--- Stored data ---

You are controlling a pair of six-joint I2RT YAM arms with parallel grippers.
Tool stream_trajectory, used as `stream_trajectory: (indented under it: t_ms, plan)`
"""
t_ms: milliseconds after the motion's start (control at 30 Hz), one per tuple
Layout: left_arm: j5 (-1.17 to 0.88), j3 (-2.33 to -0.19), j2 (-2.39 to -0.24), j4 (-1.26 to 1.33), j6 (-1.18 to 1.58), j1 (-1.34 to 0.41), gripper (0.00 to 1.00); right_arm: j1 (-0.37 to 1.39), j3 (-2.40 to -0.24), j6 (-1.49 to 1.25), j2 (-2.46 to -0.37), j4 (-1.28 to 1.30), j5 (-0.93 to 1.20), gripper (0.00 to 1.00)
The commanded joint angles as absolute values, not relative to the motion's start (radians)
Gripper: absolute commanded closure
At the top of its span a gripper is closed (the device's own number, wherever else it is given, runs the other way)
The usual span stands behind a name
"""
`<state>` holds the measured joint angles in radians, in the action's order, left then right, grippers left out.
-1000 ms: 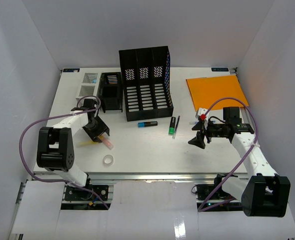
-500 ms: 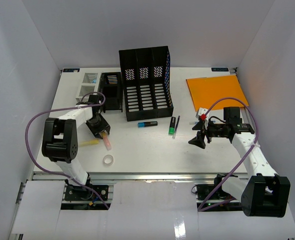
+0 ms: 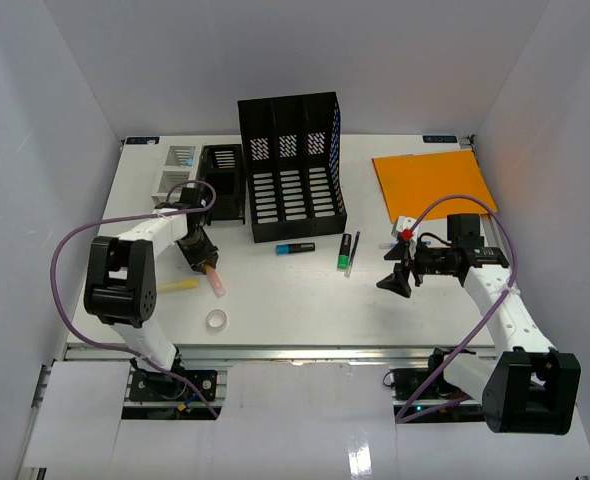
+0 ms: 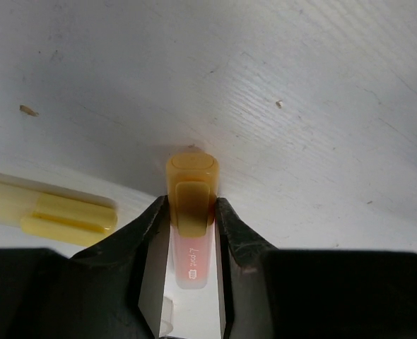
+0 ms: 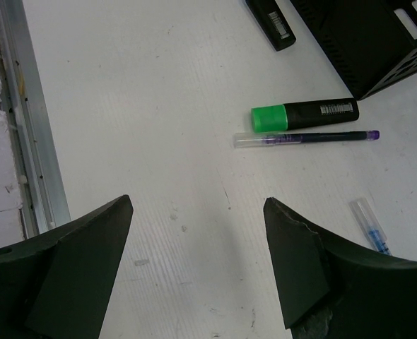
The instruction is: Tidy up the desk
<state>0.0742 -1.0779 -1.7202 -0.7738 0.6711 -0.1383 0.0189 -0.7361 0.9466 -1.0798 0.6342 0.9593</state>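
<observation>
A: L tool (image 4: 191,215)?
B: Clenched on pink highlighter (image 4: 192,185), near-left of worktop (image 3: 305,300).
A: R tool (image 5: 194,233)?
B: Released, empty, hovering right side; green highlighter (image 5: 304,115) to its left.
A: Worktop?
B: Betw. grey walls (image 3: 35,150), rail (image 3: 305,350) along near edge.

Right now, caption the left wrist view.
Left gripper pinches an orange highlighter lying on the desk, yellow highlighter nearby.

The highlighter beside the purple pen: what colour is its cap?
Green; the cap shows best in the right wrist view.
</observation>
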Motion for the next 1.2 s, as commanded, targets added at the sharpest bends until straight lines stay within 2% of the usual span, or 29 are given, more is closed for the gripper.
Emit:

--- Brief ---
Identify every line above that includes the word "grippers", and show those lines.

--- Exercise response ---
You are controlling a pair of six-joint I2RT YAM arms with parallel grippers.
`<state>` holds the measured joint angles in radians, in the action's order, left then right, grippers left out.

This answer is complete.